I nearly knocked myself unconscious. “Please, Mari. Skewer the commander with your wit later. Think now.”
Griffin, the brave bastard, only stepped closer to her. “Clear your mind and think of your grimoires. You’ve read them all cover to cover.”
Mari chewed her lip. “Maybe a binding spell? To tie one of us to her. It’d be a bit like running around blindfolded, but they’d know if they were getting closer. They’d be able to feel her.”
“Me. Send me. Do it now.”
“I need a memory of you and her. To bind you together.”
A dark cloud passed over the shining sun and a chill crawled up my spine. “What kind of memory?”
Mari shut her eyes. “Anything with a strong emotion.” She brought her hands up to the sky, fingers taut and spread wide toward the tree cover, and murmured words in a language I didn’t recognize.
“There was an evening.” I cleared my throat. “A few months ago, when she spoke during a forum I held. She had great insight. I remember feeling unbelievably proud of her . . . the way she had braved the room. I knew my people still scared her, and yet—”
One of Mari’s eyes peeked open. “I’m going to need more than that, Kane. You have to actually feel something.”
Rare heat flamed up my neck—I did not embarrass easily. “Fine,” I gritted out. The memory that she needed bobbed to the surface from wherever I had sought to suppress it the past few months.
“The night the wolfbeast attacked Arwen.” I prickled against Fedrik’s and Griffin’s curious eyes. “I had been flying back from Willowridge. The whole way home I was kicking myself for leaving her. I had this . . . feeling. That something would happen to her while I was gone. That I would be punished somehow. Perhaps because we had grown so close the night before. Or, because the people I cared about so often wound up dead.
“When I got back, I raced to her room. I was going to make up some flimsy excuse for visiting her, but she was gone.” My knuckles went tight against the memory of her empty bedroom. “It was like finding a limb missing. Running through the woods, I think I made a promise to every single God for her safe return. And when I found her in that clearing . . . saw her blood leaking onto the forest floor . . .
“I thought my very heart lived outside my body in that moment, and I was watching it wither and die. I would have given my own life ten times over to save her from that pain. From the fever, the nightmares, the agony. It was the longest night of my life. When she awoke the next morning—healing, laughing—it was like dawn breaking over a thousand years of darkness. She—”
“It’s done.”
I hadn’t even noticed the wind swirling around us—or that I had closed my eyes—but when I opened them, Mari’s hair was falling softly around her face and thin, reedy leaves were fluttering back down to the ground.
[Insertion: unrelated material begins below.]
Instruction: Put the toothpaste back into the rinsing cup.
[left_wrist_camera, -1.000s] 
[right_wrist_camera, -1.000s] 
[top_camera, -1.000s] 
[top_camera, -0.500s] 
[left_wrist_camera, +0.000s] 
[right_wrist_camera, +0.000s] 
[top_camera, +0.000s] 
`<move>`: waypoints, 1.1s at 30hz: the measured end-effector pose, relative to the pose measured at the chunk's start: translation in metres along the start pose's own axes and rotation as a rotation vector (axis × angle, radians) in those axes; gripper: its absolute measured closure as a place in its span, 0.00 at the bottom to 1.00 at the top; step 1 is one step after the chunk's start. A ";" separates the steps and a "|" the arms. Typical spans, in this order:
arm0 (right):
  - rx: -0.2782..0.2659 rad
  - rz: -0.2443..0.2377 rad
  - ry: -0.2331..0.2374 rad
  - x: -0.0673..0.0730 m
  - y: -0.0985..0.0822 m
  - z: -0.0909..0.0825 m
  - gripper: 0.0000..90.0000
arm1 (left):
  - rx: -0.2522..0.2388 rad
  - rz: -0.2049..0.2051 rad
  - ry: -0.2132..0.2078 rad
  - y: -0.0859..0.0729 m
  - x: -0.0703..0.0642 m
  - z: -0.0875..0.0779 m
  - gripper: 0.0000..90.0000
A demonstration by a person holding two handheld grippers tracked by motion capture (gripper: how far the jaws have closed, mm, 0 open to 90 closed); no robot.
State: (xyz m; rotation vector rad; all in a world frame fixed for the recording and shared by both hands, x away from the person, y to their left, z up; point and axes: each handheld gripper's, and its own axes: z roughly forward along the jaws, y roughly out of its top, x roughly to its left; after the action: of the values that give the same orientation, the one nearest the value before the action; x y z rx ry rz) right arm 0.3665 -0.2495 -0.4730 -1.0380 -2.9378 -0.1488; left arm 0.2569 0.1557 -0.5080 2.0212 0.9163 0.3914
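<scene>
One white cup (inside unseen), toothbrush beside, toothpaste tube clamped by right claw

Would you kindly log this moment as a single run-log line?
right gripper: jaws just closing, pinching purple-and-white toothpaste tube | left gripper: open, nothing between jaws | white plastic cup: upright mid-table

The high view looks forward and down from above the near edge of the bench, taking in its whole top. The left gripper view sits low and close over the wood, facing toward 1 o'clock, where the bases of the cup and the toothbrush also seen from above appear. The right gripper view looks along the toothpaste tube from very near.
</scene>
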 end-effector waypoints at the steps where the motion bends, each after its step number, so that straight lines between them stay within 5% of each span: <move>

Like a bath of light and warmth, I felt Arwen’s spirit flitting about inside my chest.
Alive—
She was alive.
I clutched at my heart. “She’s all right.”
“Thank the Stones,” Mari breathed. “You should be able to sense where she is. The feeling of being tied to her will only intensify as you get closer. Once you touch, the spell will end.”
I made sure I still had my sword on me and gathered my pack.
“We’ll meet you back at camp,” Griffin said. “We won’t risk finding a healer in Frog Eye unless we have to.”
I nodded and took off toward the layers of greenery ahead of me.
The sensation of my hands being tied stopped me in my tracks. Monkey shouts and bird calls were swallowed by pure silence as I looked down, but my arms were hanging at my sides, despite the feeling telling me otherwise.
“What is it?” Griffin called.
Fear—true and genuine fear hammered through my heart.
“I think . . .” I could feel what Arwen felt. Could feel her being tethered to something, my back, mirroring hers, bound to some kind of pole. “I think someone has her.” My voice was hoarse.
Horror knotted both Mari’s and Fedrik’s faces.
I didn’t waste another moment before hurtling for the trees.